🤖 AI Summary
This work investigates how low-rank adaptation (LoRA) parameters influence catastrophic forgetting during fine-tuning. We systematically merge LoRA adapter weights back into the backbone to quantitatively analyze forgetting dynamics across pretraining and downstream tasks, as well as changes in model plasticity. We identify, for the first time, a “contextual forgetting” phenomenon in Vision Transformers (ViTs)—characterized by task-dependent degradation of local features—distinct from the global forgetting observed in ResNets and unreported in prior continual learning literature. Moreover, we reveal that LoRA rank exerts a dual regulatory effect: excessively low ranks exacerbate pretrained knowledge forgetting, while excessively high ranks impair downstream adaptability. Experiments span diverse multi-task continual learning scenarios.
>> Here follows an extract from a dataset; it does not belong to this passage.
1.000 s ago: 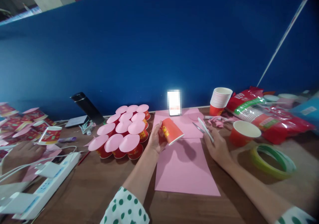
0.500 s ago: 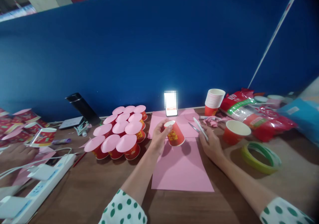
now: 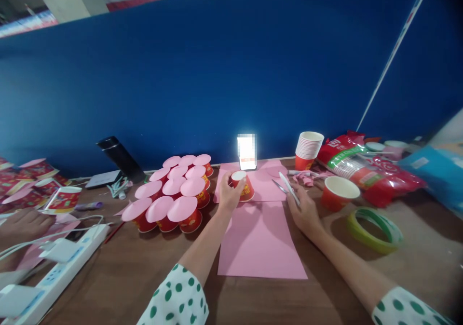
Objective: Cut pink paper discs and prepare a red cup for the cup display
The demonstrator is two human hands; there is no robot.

Our findings provide theoretical foundations and principled guidelines for rank selection in efficient, sustainable visual model adaptation.
📝 Abstract
Broad, open source availability of large pretrained foundation models on the internet through platforms such as HuggingFace has taken the world of practical deep learning by storm. A classical pipeline for neural network training now typically consists of finetuning these pretrained network on a small target dataset instead of training from scratch. In the case of large models this can be done even on modest hardware using a low rank training technique known as Low-Rank Adaptation (LoRA). While Low Rank training has already been studied in the continual learning setting, existing works often consider storing the learned adapter along with the existing model but rarely attempt to modify the weights of the pretrained model by merging the LoRA with the existing weights after finishing the training of each task. In this article we investigate this setting and study the impact of LoRA rank on the forgetting of the pretraining foundation task and on the plasticity and forgetting of subsequent ones. We observe that this rank has an important impact on forgetting of both the pretraining and downstream tasks. We also observe that vision transformers finetuned in that way exhibit a sort of ``contextual'' forgetting, a behaviour that we do not observe for residual networks and that we believe has not been observed yet in previous continual learning works.